As the project's full-time "gremlin," the 27-year-old engineer was assigned to come in the middle of the night to the giant sandbox that was the testing ground for models of the Mars lander and rover. Then he was supposed to make things go wrong.
Gruel was the master of his universe. Traipsing through the 30-by-50-foot sandbox, he built mounds and blocked the Sojourner rover's path with fake Martian boulders, setting up fixes for his co-workers to try to get out of the next day.
One night, like a teenager toilet-papering a house, he draped Pathfinder's deflated air bags over its solar panels, blocking the deployment of the rover's entrance ramp.
That stunt brought him vilification from his flustered co-workers but also taught the crew how to fix the problem, which actually happened Friday and was being repaired Saturday.
"It made all the difference," Gruel said of the air bag test. "We already had the scenarios for something like that occurring."
The pranks were part of JPL's strategy to prepare for the unexpected glitches that always crop up in planetary adventures.

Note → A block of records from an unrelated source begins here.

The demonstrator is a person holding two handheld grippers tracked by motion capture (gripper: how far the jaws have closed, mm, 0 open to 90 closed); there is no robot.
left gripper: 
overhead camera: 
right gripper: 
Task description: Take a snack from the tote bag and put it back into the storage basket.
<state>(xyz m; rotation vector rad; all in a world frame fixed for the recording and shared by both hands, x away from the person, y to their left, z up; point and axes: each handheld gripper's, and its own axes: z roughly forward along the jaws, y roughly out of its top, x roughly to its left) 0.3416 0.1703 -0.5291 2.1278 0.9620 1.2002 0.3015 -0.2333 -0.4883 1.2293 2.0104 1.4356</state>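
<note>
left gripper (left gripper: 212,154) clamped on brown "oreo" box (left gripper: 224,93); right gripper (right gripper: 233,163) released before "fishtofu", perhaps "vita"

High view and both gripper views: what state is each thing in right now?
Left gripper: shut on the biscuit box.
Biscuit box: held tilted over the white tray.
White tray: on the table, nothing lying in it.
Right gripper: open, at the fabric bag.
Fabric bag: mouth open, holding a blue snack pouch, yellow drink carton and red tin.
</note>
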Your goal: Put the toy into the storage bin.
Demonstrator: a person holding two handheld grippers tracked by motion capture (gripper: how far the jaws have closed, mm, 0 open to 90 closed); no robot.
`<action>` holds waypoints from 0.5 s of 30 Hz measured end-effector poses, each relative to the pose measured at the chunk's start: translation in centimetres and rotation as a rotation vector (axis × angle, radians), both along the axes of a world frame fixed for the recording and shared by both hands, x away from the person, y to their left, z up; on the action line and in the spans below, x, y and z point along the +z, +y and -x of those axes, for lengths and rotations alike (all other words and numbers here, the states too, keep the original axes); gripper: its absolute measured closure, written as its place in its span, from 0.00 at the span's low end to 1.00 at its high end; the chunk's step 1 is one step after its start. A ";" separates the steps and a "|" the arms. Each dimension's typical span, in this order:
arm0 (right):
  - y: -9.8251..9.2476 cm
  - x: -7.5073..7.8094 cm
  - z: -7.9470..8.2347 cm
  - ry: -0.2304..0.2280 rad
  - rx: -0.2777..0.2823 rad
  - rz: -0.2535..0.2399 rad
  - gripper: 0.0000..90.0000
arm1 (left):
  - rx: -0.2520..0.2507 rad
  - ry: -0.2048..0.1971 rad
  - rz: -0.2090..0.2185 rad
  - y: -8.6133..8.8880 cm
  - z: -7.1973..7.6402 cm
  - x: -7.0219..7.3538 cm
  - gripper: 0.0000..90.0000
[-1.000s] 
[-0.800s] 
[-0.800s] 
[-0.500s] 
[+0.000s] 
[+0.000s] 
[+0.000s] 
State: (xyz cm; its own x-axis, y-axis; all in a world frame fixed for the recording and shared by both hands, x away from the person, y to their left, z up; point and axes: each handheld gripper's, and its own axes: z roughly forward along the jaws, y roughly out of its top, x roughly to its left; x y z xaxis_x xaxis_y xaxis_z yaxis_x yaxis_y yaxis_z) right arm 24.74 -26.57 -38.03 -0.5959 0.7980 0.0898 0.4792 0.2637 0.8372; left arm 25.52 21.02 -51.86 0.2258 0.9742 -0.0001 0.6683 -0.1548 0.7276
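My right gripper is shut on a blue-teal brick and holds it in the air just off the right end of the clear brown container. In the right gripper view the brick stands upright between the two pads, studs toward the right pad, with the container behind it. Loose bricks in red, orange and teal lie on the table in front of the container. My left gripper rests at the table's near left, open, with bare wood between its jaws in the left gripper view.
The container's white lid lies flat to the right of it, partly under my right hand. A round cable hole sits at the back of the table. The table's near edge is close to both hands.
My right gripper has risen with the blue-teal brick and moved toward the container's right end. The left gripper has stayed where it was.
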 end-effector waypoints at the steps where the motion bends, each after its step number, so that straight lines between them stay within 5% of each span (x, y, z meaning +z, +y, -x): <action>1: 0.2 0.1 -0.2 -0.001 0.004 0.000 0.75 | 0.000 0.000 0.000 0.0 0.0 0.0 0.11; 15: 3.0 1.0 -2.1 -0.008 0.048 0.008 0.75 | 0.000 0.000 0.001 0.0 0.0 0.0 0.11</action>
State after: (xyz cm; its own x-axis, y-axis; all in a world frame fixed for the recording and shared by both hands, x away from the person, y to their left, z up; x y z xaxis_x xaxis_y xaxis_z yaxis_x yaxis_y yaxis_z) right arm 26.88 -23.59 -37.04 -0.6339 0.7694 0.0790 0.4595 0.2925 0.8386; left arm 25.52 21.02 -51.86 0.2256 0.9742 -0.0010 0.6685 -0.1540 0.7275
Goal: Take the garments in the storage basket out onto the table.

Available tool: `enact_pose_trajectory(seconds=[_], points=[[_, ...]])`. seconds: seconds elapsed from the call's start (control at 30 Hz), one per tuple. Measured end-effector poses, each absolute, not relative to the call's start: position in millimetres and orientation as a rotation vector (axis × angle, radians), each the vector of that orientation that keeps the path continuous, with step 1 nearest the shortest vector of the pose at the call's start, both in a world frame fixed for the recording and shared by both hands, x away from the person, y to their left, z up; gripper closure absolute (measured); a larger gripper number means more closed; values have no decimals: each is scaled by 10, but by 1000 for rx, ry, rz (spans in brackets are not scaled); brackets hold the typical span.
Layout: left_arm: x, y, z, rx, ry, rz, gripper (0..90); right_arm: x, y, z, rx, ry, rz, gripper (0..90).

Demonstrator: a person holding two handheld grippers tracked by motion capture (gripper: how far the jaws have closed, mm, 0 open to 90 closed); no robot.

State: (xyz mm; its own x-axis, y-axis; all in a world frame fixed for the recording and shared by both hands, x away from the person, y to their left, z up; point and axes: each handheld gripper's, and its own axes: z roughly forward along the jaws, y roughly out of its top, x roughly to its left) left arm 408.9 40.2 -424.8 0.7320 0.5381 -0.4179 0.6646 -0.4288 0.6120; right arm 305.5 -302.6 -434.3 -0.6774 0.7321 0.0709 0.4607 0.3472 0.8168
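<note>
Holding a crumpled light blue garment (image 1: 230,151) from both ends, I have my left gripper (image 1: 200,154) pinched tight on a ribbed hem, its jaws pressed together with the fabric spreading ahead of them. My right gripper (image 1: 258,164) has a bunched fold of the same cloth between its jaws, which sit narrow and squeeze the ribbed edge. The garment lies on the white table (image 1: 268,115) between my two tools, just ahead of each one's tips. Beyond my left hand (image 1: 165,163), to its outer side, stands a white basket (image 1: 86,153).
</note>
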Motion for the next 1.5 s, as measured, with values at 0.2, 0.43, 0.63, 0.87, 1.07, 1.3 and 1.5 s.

"When you're bringing something to the surface of Mars, it's not something that's going to go perfectly every time you try," said Gordon E. Wood, chief engineer for mission communications on the Pathfinder project. "Any spacecraft is going to experience irregularities."
One time, Gruel's midnight mischief went too far, however, when he corralled Sojourner in a ring of rocks "like a cage," said Wood. "He was a little too vicious, perhaps maliciously so at times," but, added Wood, "we're not mad at him anymore."
Gruel began his duties as an official troublemaker shortly after Pathfinder's December 1996 launch, when the crew shifted its focus to preparing for the Mars landing. An engineer at JPL since his graduation from college three years ago, Gruel had up to then worked on other aspects of the spacecraft's development.
The spectacular successes of the U.S. space program over the decades have sometimes been pulled from the brink of failure; so much so that engineers at the Jet Propulsion Laboratory joke that JPL stands for "Just Plain Lucky."
But in serious moments, JPL's scientists will tell you that their luck is the result of careful planning and preparation, including worst-case scenario exercises, and designing equipment to function even after crucial components fail.
"Luck follows around people who do their homework," said James C. Marr, a veteran JPL engineer.
One difficulty of space missions, Marr said, is that "you're trying to design something 10 times as complicated as a car, and you don't have an existing design. We design them from scratch." And unlike a car, a broken Mars lander can't be taken to the shop.
Because of that, JPL engineers design spacecraft with backup equipment and alternate operational plans in case of irreparable damage. If, for instance, Saturday's modem problem blocking communication between Pathfinder and the Sojourner rover had not been fixed, the rover would have automatically begun to roam without directions from the lander.
Sometimes, however, solutions can be long in coming. Marr spent three years leading a team of 150 JPL staffers to repair malfunctioning communications on the Galileo space probe.
Those working on Pathfinder think that the project's small scale may have helped it to proceed with fewer snags than larger projects. Only 50 people are operating the mission, compared to the 1,000 or so staffers who ran the larger Viking missions in the 1970s, Wood said.
Despite the project's modest scope, the Pathfinder staff is ready for revolutionary discoveries, thanks to gremlin Gruel.
One night, he took a small potted philodendron from the hallway and placed it in a corner of the sandbox. The ground crew dispatched Sojourner to check it out.
And now, if it finds life on Mars, it will know just what to do.